A number of emails from industry participants and organizations regarding lobbying were then referenced and highlighted to reinforce, according to the defense, the industry's need to lobby government.
In the third session, the Crown continued to show there's no evidence of bad faith on the Province's behalf in making the decision to end SARP. In referring to comments previously highlighted by McMeekin and Wynne regarding the decision, the defense categorized those assessments as an overall post-mortem analysis, but asserted that's no indication of bad faith.
In fact, under cross-examination Wynne stated that she agreed with ending SARP – a decision later confirmed by the government's Horse Racing Transition Panel – but felt that more industry support was needed. She stated, according to the defense, that there were good reasons not to reinstate SARP.
The defense also noted that McMeekin didn't agree with a number of cuts in the 2012 "austerity budget" along with SARP, further indication of how these were policy decisions and not made in bad faith.
Justice Emery then asked the Crown to present studies to suggest the cancellation of SARP. The defense references an internal economic analysis, but replied that it's not an issue since it's not up to the court to grade the decision. It's a policy decision, stated La Horey, and that provides immunization from negligence. Emery then asked how it's a policy decision, to which the defense referenced the Sadinsky Report and the austerity budget that included many cuts.

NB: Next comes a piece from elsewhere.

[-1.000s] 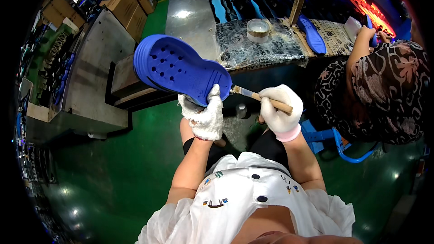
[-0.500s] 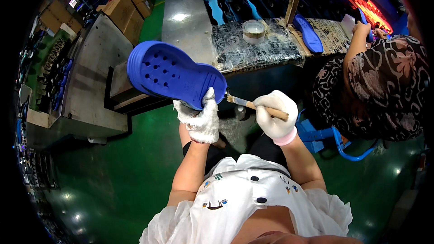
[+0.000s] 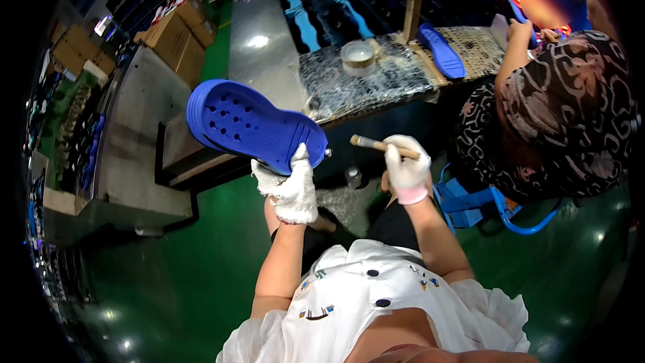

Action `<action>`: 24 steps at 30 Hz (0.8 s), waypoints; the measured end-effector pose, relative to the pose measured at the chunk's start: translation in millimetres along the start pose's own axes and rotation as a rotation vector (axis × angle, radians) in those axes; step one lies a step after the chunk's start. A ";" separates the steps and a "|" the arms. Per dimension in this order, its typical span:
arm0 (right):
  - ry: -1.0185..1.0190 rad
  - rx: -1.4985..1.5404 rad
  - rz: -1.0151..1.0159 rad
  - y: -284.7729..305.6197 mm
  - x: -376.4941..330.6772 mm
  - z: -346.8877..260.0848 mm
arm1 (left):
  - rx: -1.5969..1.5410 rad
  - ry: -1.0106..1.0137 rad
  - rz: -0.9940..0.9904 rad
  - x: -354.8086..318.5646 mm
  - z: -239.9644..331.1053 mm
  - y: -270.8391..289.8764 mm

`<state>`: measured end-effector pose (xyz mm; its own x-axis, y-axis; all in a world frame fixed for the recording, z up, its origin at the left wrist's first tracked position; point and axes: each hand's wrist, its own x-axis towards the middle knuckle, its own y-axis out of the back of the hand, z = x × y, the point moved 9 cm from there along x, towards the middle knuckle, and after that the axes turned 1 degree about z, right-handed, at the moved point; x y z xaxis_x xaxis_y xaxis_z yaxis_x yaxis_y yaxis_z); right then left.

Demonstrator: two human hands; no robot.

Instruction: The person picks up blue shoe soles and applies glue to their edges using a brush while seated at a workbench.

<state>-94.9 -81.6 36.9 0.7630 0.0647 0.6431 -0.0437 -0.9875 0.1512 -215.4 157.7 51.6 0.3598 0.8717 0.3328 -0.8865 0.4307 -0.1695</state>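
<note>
My left hand (image 3: 290, 185), in a white glove, grips a blue clog shoe (image 3: 252, 124) by its heel end; the perforated toe points up and left. My right hand (image 3: 405, 167), also gloved in white, holds a small wooden-handled brush (image 3: 375, 144) whose bristle tip points left, a short gap away from the clog's heel. Both hands are raised in front of my lap above the green floor.
A worktable (image 3: 376, 87) ahead carries a small round pot (image 3: 357, 58) and a blue insole (image 3: 440, 50). A steel bench (image 3: 127, 134) stands at left, cardboard boxes (image 3: 176, 42) behind it. A person in a patterned top (image 3: 557, 121) sits close at right on a blue stool (image 3: 474, 198).
The brush tip touched the clog's heel a second ago; it has since drawn back to the right. The clog has tilted slightly, held in the same grip.
</note>
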 end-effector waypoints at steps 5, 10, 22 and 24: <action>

Emery then delved into the subsidy categorization, asking if it's still a subsidy even though the SARP revenue generated at racetracks never went to the province and then back to the tracks. The Crown stated its reasons for why it's still a subsidy in their opinion. Justice Emery noted that he'll asking the same questions of the OLG's team.

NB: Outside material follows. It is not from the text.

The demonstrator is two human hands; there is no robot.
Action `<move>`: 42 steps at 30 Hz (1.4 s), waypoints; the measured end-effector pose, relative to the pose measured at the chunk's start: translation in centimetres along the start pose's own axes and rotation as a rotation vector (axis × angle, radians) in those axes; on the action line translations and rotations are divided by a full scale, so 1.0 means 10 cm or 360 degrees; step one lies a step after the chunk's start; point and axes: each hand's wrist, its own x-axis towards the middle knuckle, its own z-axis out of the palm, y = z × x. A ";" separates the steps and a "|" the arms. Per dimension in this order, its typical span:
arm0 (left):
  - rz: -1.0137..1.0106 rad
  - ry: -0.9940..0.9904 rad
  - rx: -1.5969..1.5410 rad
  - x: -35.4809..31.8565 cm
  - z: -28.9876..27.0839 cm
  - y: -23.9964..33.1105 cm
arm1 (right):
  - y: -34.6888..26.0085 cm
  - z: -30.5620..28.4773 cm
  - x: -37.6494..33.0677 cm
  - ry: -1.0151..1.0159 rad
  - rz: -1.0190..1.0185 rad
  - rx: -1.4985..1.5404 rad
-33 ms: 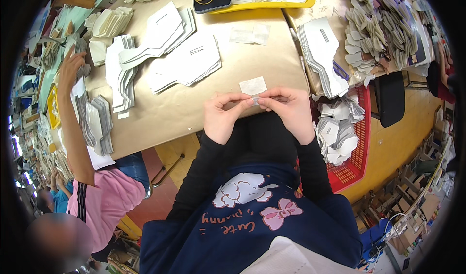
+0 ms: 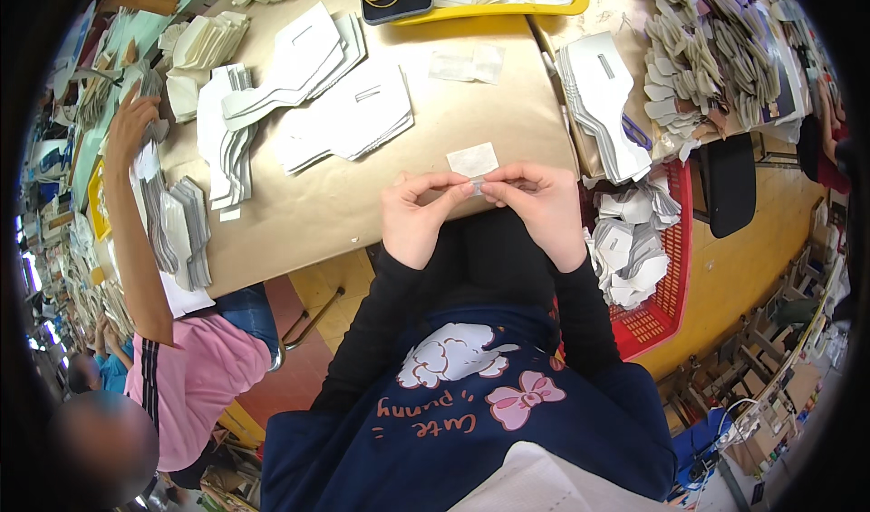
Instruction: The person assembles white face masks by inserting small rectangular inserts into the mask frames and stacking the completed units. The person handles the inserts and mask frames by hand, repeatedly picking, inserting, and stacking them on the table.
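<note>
Your left hand and right hand meet at the table edge, pinching a small clear strip between the fingertips. A white patch lies just at 12 o'clock of it; a red basket of cut pieces sits at 3 o'clock.

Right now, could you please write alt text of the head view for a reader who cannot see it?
The left hand and right hand pinch a small clear strip between their fingertips at the edge of a brown paper-covered table. White cut pieces lie stacked on it, and a co-worker's arm reaches over grey stacks at left.
</note>
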 end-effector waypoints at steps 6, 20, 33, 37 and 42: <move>0.0704 0.0396 0.0661 0.10 0.03 -0.11 | -0.04 -0.09 0.14 -0.0061 0.0012 -0.0079; 0.0260 0.0586 0.0885 0.27 0.12 -0.14 | 0.06 0.00 0.58 -0.0036 -0.0001 -0.0380; 0.0216 0.0499 0.0841 0.28 0.09 -0.11 | 0.09 0.02 0.55 0.0060 -0.0082 -0.0445; 0.0220 0.0539 0.0874 0.29 0.11 -0.11 | 0.10 0.02 0.55 0.0048 -0.0100 -0.0432; 0.0197 0.0599 0.0882 0.29 0.16 -0.12 | 0.08 0.00 0.51 0.0030 -0.0106 -0.0477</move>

The Crown concluded the first part of its case on Tuesday afternoon during the fourth session. La Horey referenced the Horse Racing Industry Transitional Panel's report and the characterization that SARP fed a "culture of entitlement" with public money and without accountability. The panel's report went on to say, according to the defense, that if it was a partnership it was one-sided. Their view was that continuing the program would be "poor public policy" and that reducing the share sent to horse racing through a modification of the program would not solve the problems.
Justice Emery asked the defense what evidentiary value the court should place on the Sadinsky and HRTP reports, to which the Crown replied that it is evidence as to why the decision was not irrational.

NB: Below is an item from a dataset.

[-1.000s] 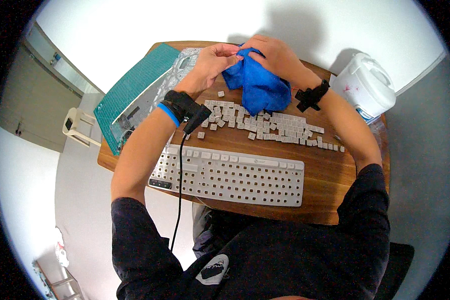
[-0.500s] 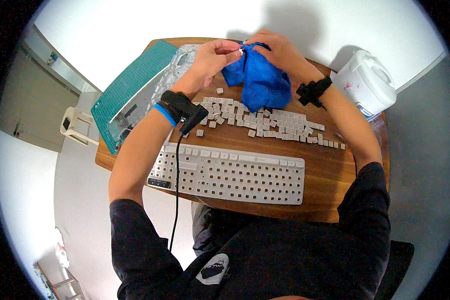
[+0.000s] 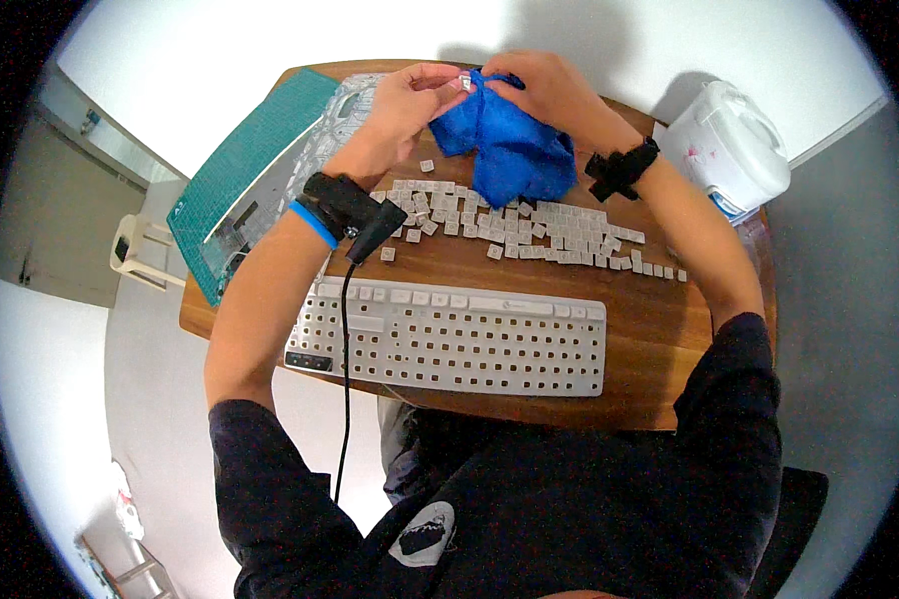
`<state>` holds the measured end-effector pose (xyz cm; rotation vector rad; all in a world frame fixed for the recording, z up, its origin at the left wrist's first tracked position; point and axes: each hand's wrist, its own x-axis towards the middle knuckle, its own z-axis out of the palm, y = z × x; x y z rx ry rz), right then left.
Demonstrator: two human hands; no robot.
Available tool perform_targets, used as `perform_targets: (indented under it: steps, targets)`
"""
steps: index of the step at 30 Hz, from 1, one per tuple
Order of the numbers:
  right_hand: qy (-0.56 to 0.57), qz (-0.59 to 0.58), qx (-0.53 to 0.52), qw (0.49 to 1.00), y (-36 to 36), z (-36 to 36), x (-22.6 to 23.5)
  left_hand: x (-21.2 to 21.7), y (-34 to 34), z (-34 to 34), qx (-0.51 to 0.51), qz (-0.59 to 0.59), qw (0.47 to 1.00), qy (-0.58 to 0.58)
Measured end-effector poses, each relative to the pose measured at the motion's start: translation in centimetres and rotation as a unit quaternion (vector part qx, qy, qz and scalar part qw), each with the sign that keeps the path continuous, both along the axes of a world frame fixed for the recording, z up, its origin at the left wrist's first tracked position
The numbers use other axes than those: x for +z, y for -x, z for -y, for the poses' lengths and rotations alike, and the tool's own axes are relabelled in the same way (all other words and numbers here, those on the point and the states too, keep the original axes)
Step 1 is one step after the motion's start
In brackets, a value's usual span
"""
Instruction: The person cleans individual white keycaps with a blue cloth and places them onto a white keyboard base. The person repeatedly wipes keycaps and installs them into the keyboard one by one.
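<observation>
While grip of left hand pinches small white keycap near far edge of desk, grip of right hand holds blue cloth beside it. Keycap looks light to me, hard, maybe slippy: best held by sides. Cloth looks soft, floppy: best bunched.

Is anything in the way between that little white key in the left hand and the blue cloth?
Nothing visible is. The left hand pinches the white key right beside the blue cloth, which the right hand grips; whether key and cloth touch is too small to tell. The loose keys lie lower in the picture.
</observation>
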<state>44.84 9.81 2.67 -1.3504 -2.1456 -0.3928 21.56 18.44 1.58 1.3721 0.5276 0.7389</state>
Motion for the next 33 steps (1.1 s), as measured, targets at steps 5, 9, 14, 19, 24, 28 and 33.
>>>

Emery then asked, hypothetically, if it would be irrational to cancel SARP for a modernization strategy that expanded gaming to centers where plebiscites were in place against expanded gaming. The defense argued that such a decision wouldn't be, in their opinion, termed as irrational.
The province discussed the radio ads presented by the plaintiffs. According to the province, those ads were not ads from the Government, those were Liberal Party ads and the Liberals are not on trial.
Finally, the defense referenced how the Standardbred breeders were not included in the revised HIP program when the other breeds were. According to the defense, the breeders had started legal action at that time and they had to right to government money.
The Crown will continue its case on Thursday, December 6.